In recent years, the problem of vanishing/exploding gradients is not causing a lot of trouble anymore. It's still something you should care about, but all the tools and tricks that have been developed in the last 5-7 years have dissipated a lot of worries.
Today, using activations from the ReLU family, combined with batchnorm, dropout, and other regularization techniques such as a good parameters initialization have made this problem not so scary anymore.
At this point, the number of hidden layers depends from other main factors:
The computaional power available, of course.
The complexity of your dataset. If the signal is very easy and can be learned in few epochs, too many parameters means none of them is trained enough (since the error would be backpropagated to them, and each of them would receive too little update).
In Hands-On Machine Learning with Scikit-Learn, Keras, and TensorFlow, Aurelien Géron said that sometimes we don't have to worry too much about model size, just implement a very powerful network, and use early stopping to train it just as much you need. That's a different way of tackling the problem.

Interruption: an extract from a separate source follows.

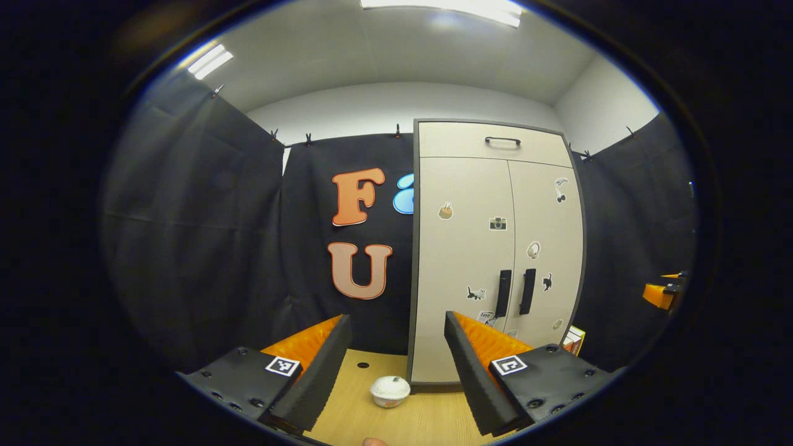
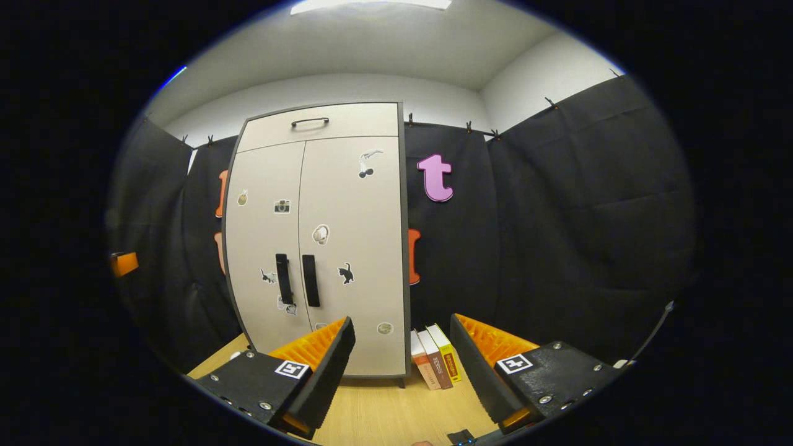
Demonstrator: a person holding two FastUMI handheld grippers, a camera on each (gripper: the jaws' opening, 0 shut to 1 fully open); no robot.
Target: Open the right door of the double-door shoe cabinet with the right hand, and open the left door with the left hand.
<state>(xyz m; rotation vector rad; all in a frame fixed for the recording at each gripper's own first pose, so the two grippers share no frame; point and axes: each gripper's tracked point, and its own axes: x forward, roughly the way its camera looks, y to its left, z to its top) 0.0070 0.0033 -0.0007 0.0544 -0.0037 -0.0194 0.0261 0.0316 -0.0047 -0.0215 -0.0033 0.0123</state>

In light of that, coming to your observations:
For the complete AI performance(or general AI with strong intelligence) I believe that the limit of the number of layers must be solved.
I think there is no right number of hidden layer, strictly speaking. It's not a result that you can find with a mathematical formula. Under many aspects, Deep Learning is more an art than a science, and as I exposed above it can be solved in more than one way.
Is there is any possibility that we find a new activation function that does not limit the number of layers?
Activation function only a little piece of a large mosaic. It's not up to an activation function to solve the issue. The research on new activation function is still active though, and very interesting to follow.